→ **Collected data**:
______

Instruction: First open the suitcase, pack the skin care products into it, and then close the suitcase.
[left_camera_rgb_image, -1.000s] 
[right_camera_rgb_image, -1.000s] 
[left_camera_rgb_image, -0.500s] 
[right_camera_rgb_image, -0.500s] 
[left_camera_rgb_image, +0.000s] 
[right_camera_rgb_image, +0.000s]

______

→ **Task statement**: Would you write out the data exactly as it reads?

→ **Answer section**:
Instruction: First open the suitcase, pack the skin care products into it, and then close the suitcase.
[left_camera_rgb_image, -1.000s] 
[right_camera_rgb_image, -1.000s] 
[left_camera_rgb_image, -0.500s] 
[right_camera_rgb_image, -0.500s] 
[left_camera_rgb_image, +0.000s] 
[right_camera_rgb_image, +0.000s]

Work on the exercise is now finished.